Puleri had made campaign donations to most School Board members and to Cerra for his Coral Springs City Commission seat, as well as provided free food and drinks to administrators.

A reporter identified at least seven school district administrators, including Cerra, at a party Puleri hosted at the Funky Buddha brewery in Oakland Park in June while Puleri was waiting to learn whether he would be awarded a three-year exclusive contract.

Last month, the Sun Sentinel learned that Korn and her three children stayed with Puleri and his wife in August 2016 and March 2017.

Korn said she repaid Puleri for the fair market value of the trip before she left, which would prevent her from running afoul of the state’s gift laws‚ which prohibit School Board members from accepting gifts from vendors valued at more than $50.

Korn said she didn’t remember how much she paid and didn’t respond to the Sun Sentinel’s requests for records.

Amid concerns of high prices and questionable bidding practices, the school district’s purchasing department asked the School Board last month to vote against a recommendation by a selection committee to give Herff Jones an exclusive three-year contract. Korn was the sole board member to vote against it, saying the action was unfair to vendors.

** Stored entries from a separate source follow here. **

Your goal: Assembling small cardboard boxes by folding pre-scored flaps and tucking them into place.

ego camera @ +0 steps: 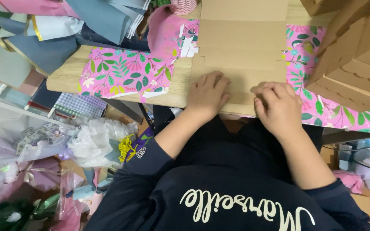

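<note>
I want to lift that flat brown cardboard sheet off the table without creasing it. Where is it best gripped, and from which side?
Probably the near edge of the cardboard sheet, from the person's side. It lies flat, its near edge at the table edge, where the left hand and right hand press. Stacked boxes crowd its right.

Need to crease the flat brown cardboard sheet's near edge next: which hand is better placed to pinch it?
Probably the right hand: its fingers are curled at the flat brown cardboard sheet near edge, while the left hand lies flat, pressing it down.
</note>
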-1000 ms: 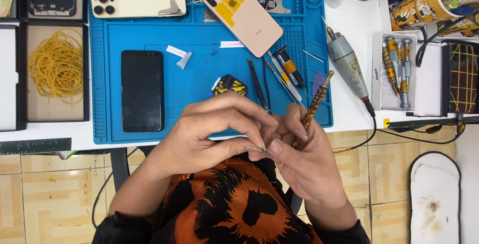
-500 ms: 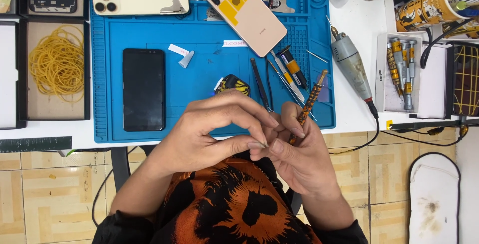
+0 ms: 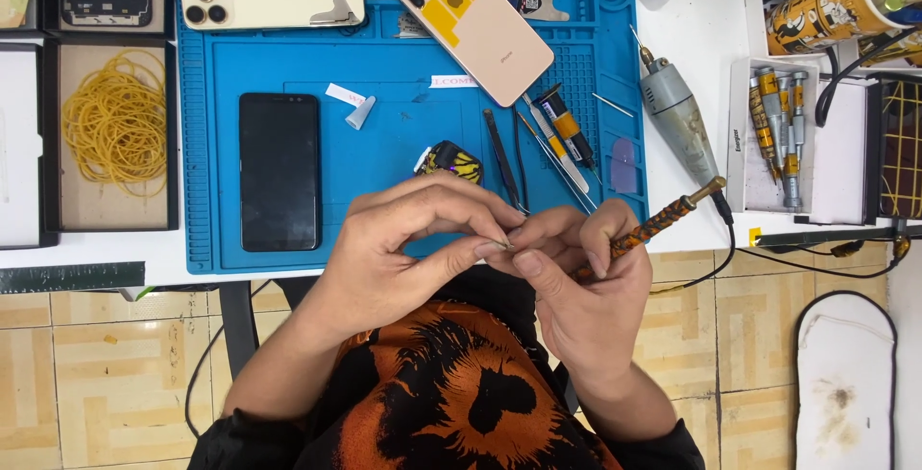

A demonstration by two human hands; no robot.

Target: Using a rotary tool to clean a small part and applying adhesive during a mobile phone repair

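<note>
Barely visible: tiny metal bit (image 3: pixel 501 242) pinched between both hands' fingertips (image 3: pixel 490 249).

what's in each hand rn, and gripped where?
Right hand: orange-and-black patterned screwdriver, held around its lower shaft, butt end pointing up-right. Left hand: fingertips pinch at the screwdriver's tip; any small part there can't be made out.

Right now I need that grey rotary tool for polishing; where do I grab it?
Grip the grey rotary tool around its thick barrel, coming from above. It lies flat on the white table, tip pointing away, cord trailing off the near end.
</note>
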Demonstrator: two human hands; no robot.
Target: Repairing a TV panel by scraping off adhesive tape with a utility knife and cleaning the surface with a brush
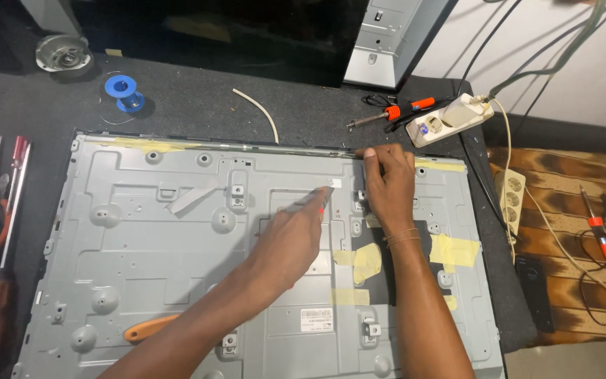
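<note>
At centre frame, your left hand (pixel 290 242) is gripping a slim red-and-grey tool (pixel 315 201), fingers curled shut around it, tip aimed at the grey metal back panel (pixel 142 245). Your right hand (pixel 387 186) is pressing flat, fingers extended, near the panel's top edge, apparently steadying it. The tool's tip is proving hard to make out.
</note>
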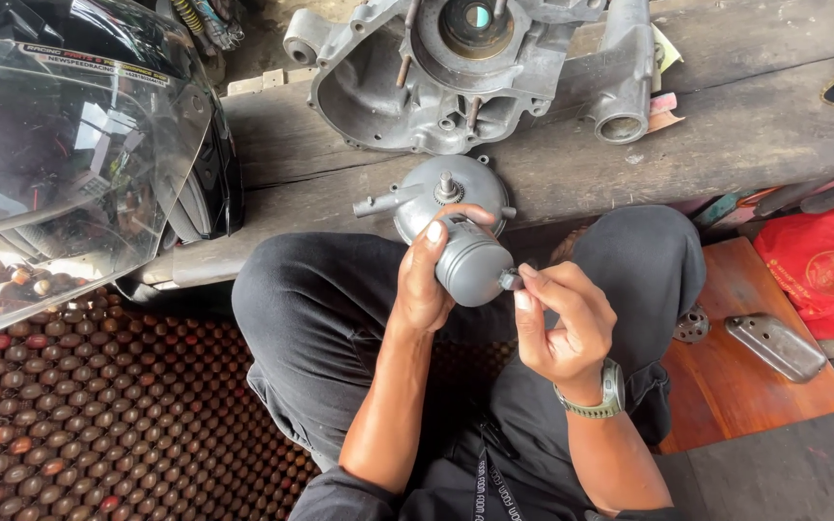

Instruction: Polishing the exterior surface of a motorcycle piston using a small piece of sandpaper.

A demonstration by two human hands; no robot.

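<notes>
- The left hand is wrapped around a grey piston, held in the air above the person's lap, just in front of the wooden table.
- The right hand pinches a small dark part, likely a wrist pin, thumb and fingers closed on it; it touches the piston's side.
- Judging from this, the pin is only at the mouth of its bore, not seated; whether it is going in or coming out cannot be told.
- A round cylinder head with a stud sits on the table edge just behind the piston, unattached.
- The grey engine crankcase lies open farther back, with no piston in it, so most assembly work looks undone.
- A small metal cover and a small perforated metal piece lie apart on a wooden board.
</notes>
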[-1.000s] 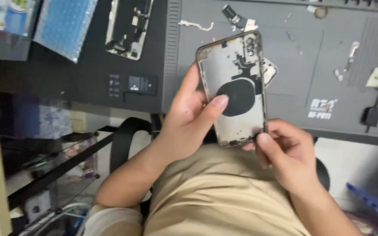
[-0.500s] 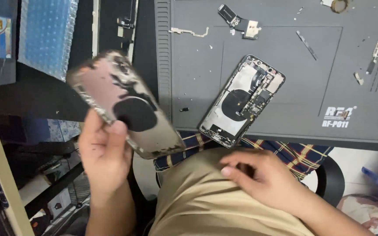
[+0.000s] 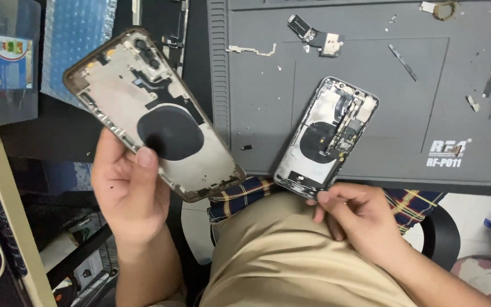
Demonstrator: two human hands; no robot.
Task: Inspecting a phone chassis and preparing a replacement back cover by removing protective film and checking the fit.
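Hands are busy with two phone shells. The left hand [image 3: 129, 196] grips an empty phone back housing [image 3: 153, 112] and has swung it out to the left, off the grey mat [image 3: 370, 113] — a moment ago it was over the lap. The right hand [image 3: 359, 219], fingers loosely curled, touches the bottom edge of a second phone housing [image 3: 326, 138] — that one is full of parts and lies on the table.
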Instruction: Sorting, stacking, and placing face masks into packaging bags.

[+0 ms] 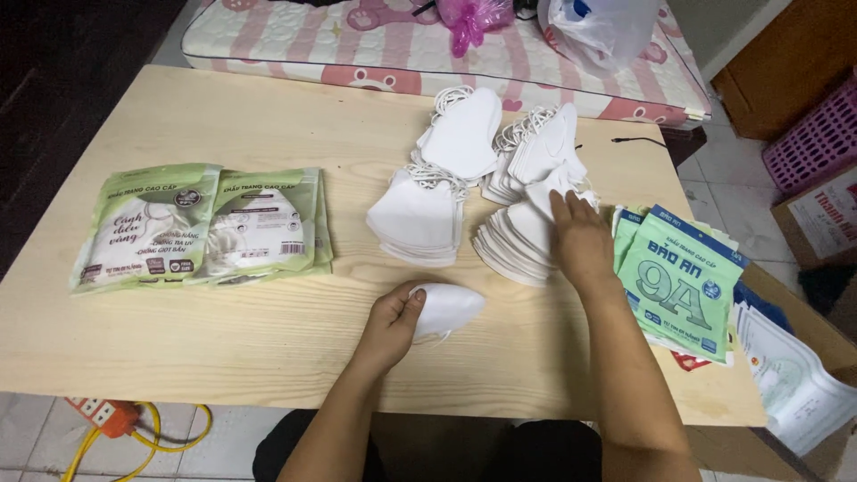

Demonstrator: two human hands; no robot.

She also was part of unanimous votes to award Herff Jones a contract in 2016 as well as several extensions and about $500,000 in funding above the contract in the years since.

She said in November the friendship didn’t create a conflict and there was no reason to recuse herself.

“I don’t have a benefit from him. I’ve never received any gifts,” she said last month. “I stayed with him, but I paid for my stay. There’s no grounds by which to recuse myself.”

Cerra and his wife stayed with the Puleris at least twice, in May 2019 and March 2021.

He has made multiple requests to the School Board to increase funding for Herff Jones.

Last spring, he set up a selection committee consisting mostly of his staff, which recommended Herff Jones get an exclusive contract, and he also directed principals not to allow students to attend graduation unless they wore Herff Jones caps and gowns, according to emails.

“Chuck Puleri is one of my closest friends,” Cerra said in a November email to the Sun Sentinel. “Our friendship started back in 1994, well before he started his own business. I’m very proud to have him as a friend.”

Asked if he reimbursed Puleri for lodging, Cerra replied, “When you stay at a friend’s house, someone you are very close with, does your friend charge you?”

On Tuesday, two and a half weeks after the Sun Sentinel’s investigation raised questions about Korn and Cerra staying at Puleri’s house, the School Board held its yearly ethics training.

Gray Schafer, a lawyer for the state Ethics Commission, spent nearly an hour reviewing the laws on what types of gifts public officials can accept.

He said it’s illegal for a public official to solicit a gift of any value from a vendor or lobbyist.

Public officials must be careful about accepting gifts from vendors, especially if there’s a chance the vendor wants something in return, such as business from the school district, he said.

“I’m aware this is a very controversial subject,” Schafer told School Board members at the training.

He even used examples that appeared to directly refer to the questions raised about Puleri’s beach house.

“A gift can be anything of value, including tickets, a nice meal out, a cup of coffee, even the use of property can be considered a gift, because the use of someone’s property has value,” he said. “If you’re staying a couple of nights at someone’s house on the beach, that has some value to it.”

He said if the public official repays the value of the gift within 90 days, as Korn said she did, it doesn’t count as a gift.